§ **ABOUT THIS EXERCISE**
Filter out every line below that lacks "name", and copy the rest.

§ **EXTRACTED DATA**
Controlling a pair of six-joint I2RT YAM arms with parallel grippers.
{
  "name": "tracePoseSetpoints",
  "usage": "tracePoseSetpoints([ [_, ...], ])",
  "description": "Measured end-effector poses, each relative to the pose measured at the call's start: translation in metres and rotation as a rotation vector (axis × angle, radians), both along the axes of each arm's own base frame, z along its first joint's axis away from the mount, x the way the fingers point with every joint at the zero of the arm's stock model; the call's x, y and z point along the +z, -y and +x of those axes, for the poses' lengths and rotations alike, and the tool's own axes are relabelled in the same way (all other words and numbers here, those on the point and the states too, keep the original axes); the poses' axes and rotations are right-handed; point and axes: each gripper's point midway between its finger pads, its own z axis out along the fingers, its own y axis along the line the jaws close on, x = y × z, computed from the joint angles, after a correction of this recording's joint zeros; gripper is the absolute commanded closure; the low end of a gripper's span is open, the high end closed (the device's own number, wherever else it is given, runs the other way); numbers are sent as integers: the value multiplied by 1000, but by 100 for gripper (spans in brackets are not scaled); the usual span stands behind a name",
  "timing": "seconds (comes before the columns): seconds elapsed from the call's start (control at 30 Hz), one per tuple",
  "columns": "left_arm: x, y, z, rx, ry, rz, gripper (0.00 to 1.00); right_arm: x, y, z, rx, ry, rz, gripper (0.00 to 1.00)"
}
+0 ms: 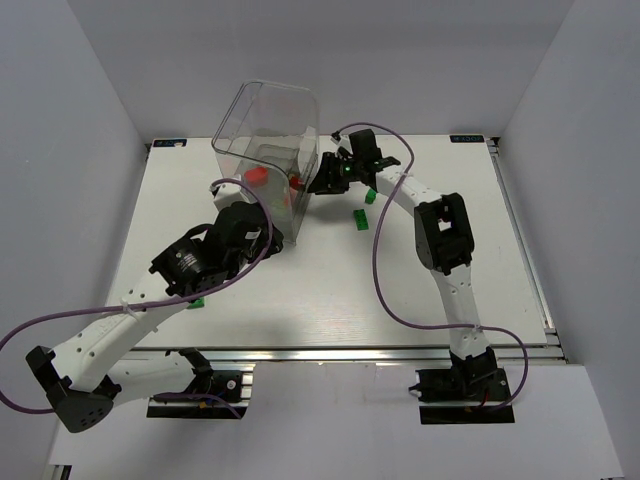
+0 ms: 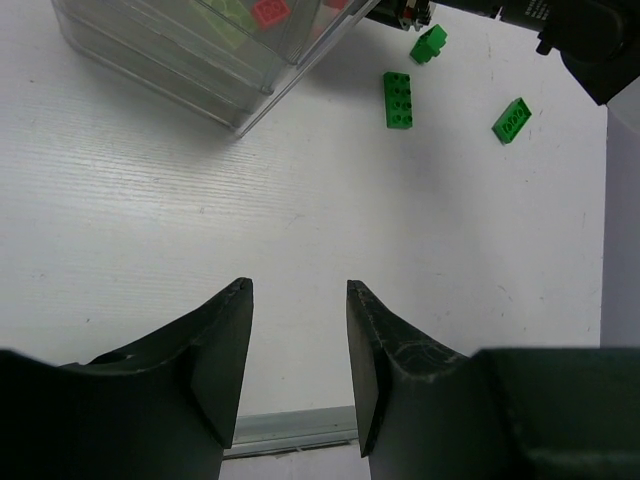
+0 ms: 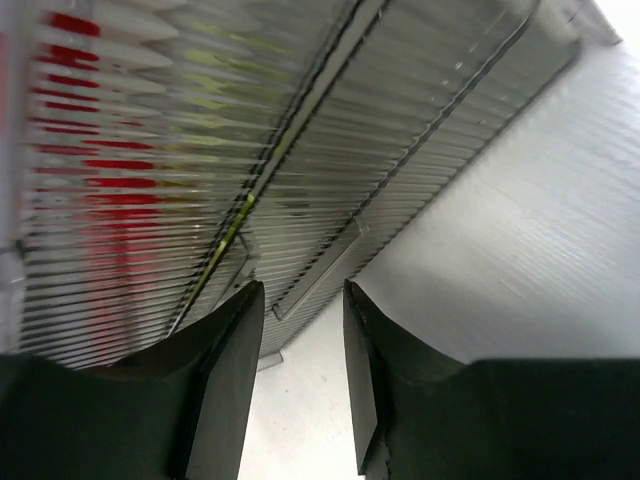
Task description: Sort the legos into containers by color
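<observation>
Sorting looks partly done. Red bricks (image 1: 255,175) and, blurred through the wall, yellow-green bricks (image 2: 228,18) sit inside the clear box (image 1: 265,120), which stands near the desk's (image 1: 330,290) far edge, left of middle. Three green bricks (image 2: 398,100) lie loose on the desk just beside the box, and a fourth green brick (image 1: 196,301) lies toward the left edge. The right hand (image 3: 300,370) is at the box's ribbed wall, its jaws partly apart and empty. The left hand (image 2: 298,370) hangs over bare desk, also parted and holding nothing.
</observation>
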Motion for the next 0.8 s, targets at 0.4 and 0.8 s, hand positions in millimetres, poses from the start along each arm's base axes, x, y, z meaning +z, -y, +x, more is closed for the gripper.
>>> tracePoseSetpoints([
  [0.4, -2, -2, -1, 12, -11, -2, 47, -12, -3, -2, 12, -46, 42, 53],
  [0.8, -7, -1, -1, 15, -26, 8, 47, -12, -8, -7, 108, -47, 177, 54],
])
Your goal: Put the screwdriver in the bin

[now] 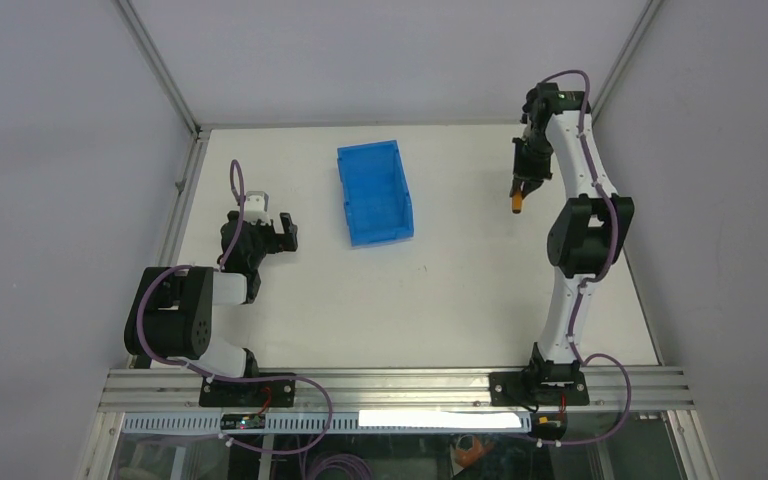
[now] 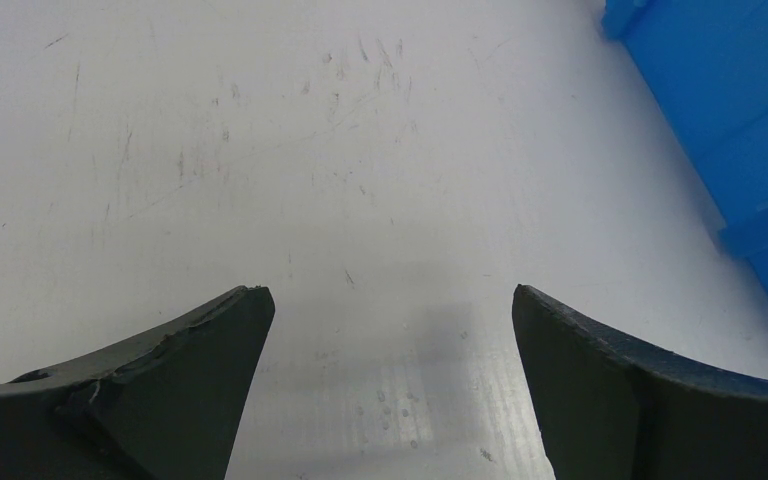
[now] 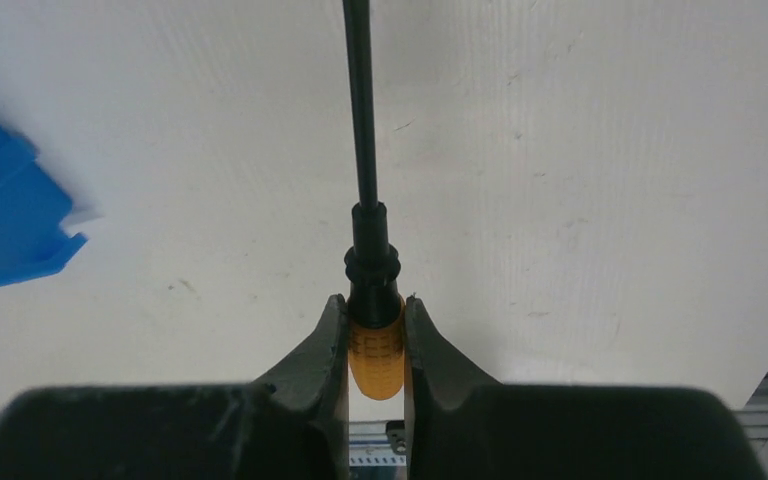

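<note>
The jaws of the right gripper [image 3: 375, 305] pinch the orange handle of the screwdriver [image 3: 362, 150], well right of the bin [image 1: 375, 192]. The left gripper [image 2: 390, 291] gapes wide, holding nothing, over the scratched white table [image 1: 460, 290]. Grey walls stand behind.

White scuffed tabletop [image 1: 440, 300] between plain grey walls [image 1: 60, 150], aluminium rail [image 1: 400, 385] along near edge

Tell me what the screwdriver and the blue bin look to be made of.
The small orange-handled screwdriver: its handle looks like translucent amber plastic with moulded grip ridges. The thin shaft is matte black, probably coated metal. The bright blue rectangular bin: evenly coloured, with ribbed walls, so likely moulded plastic.
</note>
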Robot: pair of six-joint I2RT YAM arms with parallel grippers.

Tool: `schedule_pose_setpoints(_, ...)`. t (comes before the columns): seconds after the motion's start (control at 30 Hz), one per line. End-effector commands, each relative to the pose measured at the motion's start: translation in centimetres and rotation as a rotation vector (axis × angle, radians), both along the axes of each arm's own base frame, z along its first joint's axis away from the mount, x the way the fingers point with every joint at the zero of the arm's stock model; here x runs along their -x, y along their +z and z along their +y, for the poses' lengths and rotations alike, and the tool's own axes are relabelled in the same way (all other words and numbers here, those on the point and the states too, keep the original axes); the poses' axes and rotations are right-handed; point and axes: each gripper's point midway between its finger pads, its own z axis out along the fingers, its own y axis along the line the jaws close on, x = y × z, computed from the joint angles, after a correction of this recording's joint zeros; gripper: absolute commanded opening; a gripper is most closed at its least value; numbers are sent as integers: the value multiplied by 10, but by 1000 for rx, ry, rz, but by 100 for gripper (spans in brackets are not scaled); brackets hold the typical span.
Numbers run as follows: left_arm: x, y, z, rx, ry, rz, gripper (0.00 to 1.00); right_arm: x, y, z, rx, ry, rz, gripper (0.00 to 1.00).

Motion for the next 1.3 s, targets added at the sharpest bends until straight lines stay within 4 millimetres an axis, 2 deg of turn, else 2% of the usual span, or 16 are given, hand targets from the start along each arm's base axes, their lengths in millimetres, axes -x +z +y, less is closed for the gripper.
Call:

§ **RESULT OF THIS TASK**
  "name": "tracePoseSetpoints",
  "description": "Measured end-effector poses, each relative to the pose measured at the call's start: translation in metres and rotation as a rotation vector (axis × angle, radians), both along the axes of each arm's own base frame, z along its first joint's axis away from the mount, x the way the fingers point with every joint at the zero of the arm's stock model; the call's x, y and z point along the +z, -y and +x of those axes, for the poses' lengths and rotations alike, and the tool's own axes are relabelled in the same way (all other words and numbers here, those on the point and the states too, keep the original axes); the poses' axes and rotations are right-handed; point and axes: each gripper's point midway between its finger pads, its own z axis out along the fingers, its own y axis along the line the jaws close on, x = y × z, computed from the joint angles, after a correction of this recording's joint zeros; gripper is the absolute commanded closure; the low end of a gripper's span is open, the high end closed (the device's own number, wherever else it is given, runs the other way); numbers are sent as integers: the value multiplied by 1000, but by 100 for gripper (spans in brackets are not scaled); the usual span stands behind a name",

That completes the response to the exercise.